Selectors are expressed as IPLD data, we typically document them as a DAG-JSON form; although their terseness do not exactly lend readability. A DSL for expressing them in a more readable form is a work in progress.

A very common selector is the "Explore All Recursively": {"R":{"l":{"none":{}},":>":{"a":{">":{"@":{}}}}}}.

This selector instructs a traversal to: Explore all nodes of a graph recursively, _without limit_. This selector is primarily useful if you are interested in watching which blocks a traversal will load during its exploration—those blocks and their load order provide a stable sequence of all blocks in the entire DAG starting from the root where the traversal began. This exhaustive walk, with deterministic block ordering has many useful applications, including storage deal-making in Filecoin.

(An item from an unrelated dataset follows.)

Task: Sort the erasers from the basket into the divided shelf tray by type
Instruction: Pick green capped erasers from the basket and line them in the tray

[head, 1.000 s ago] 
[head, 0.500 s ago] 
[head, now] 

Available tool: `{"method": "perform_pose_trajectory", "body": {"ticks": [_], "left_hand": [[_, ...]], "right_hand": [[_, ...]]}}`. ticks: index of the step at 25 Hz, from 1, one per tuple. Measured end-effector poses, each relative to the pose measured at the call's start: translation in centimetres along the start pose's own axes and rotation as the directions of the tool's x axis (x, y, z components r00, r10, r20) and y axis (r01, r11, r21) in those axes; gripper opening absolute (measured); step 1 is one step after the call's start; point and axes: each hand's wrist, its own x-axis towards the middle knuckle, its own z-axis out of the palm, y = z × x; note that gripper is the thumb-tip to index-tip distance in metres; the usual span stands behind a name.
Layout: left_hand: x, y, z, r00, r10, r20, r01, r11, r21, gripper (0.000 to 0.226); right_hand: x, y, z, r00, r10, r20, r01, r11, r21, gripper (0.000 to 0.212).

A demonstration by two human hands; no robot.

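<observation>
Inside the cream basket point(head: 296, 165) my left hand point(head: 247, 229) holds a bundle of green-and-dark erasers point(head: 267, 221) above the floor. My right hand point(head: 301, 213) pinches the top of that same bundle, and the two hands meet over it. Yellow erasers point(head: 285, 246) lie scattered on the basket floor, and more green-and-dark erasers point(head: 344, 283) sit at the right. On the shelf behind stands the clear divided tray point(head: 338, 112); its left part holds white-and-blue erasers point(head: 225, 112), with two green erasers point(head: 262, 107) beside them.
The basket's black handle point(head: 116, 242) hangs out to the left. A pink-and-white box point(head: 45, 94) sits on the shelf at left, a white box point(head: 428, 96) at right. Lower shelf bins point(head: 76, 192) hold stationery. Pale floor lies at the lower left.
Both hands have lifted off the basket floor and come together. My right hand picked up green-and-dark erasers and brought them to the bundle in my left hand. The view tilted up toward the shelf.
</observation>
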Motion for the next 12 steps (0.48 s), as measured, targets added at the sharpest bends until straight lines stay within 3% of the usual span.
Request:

A close relative of the "Explore All Recursively" is the "Match All Recursively": {"R":{"l":{"none":{}},":>":{"|":[{".":{}},{"a":{">":{"@":{}}}}]}}}.

This selector adds a Match to the previous selector, such that the traversal engine will identify every single node (point) in the graph. This will not only load all the connected blocks in the graph, but emit every single decoded value it can find, in a deterministic order. This exhaustive matching selector can be very noisy and may not be useful for very large graphs, but the concept of "matching" is important to finding and extracting specific elements of data in a graph.

Paths, when translated to selectors, explore along named edges of a graph and then match the end point (which may or may not be a terminal in the graph).

Selectors are a relatively new technology, but are becoming an increasingly important tool in the IPFS and Filecoin stack; particularly for establishing a deterministic method for multiple parties to describe part, or all of a graph of data.

  • Graphsync uses selectors to synchronize part, or all of an IPLD graph of blocks between two peers.

  • Filecoin uses selectors for storage deal-making, with clients describing the extent of their DAG within a storage deal. It also uses selectors for retrieval; with clients able to request a specific sub-graph of IPLD blocks from a root within a deal.

Selectors are described in detail in the specification.